_Task statement_: In the material below, how many lines include the word "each"? Write only the number.

[[ Dataset extract open ]]

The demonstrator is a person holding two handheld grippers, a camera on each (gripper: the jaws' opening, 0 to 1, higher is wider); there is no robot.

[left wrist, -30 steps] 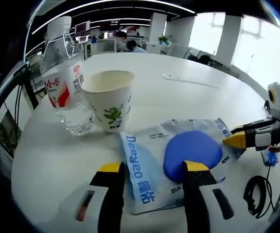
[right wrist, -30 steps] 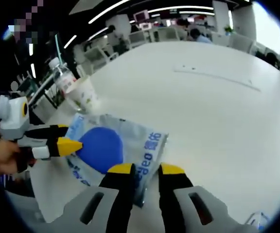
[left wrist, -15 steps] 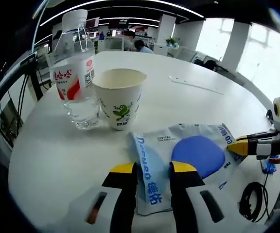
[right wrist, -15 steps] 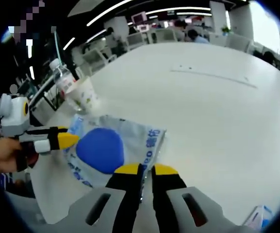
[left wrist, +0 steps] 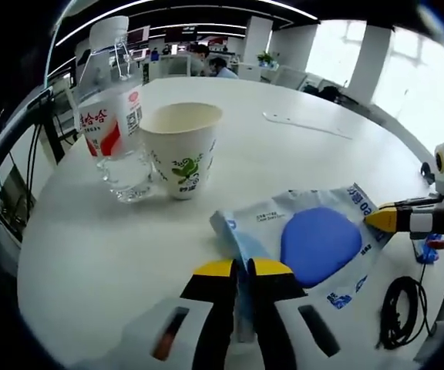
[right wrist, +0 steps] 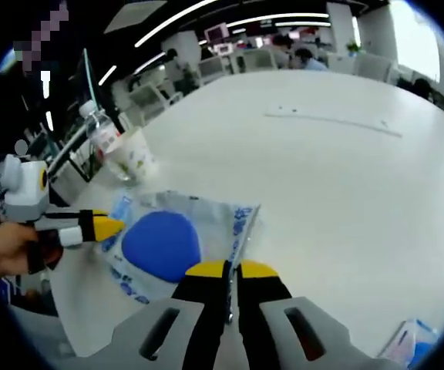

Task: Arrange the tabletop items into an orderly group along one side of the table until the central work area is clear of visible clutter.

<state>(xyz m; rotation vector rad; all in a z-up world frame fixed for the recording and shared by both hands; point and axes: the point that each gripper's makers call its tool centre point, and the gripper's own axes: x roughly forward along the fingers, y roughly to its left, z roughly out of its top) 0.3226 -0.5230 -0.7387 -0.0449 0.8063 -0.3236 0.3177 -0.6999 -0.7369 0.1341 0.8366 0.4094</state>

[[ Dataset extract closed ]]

_The completed task_: 2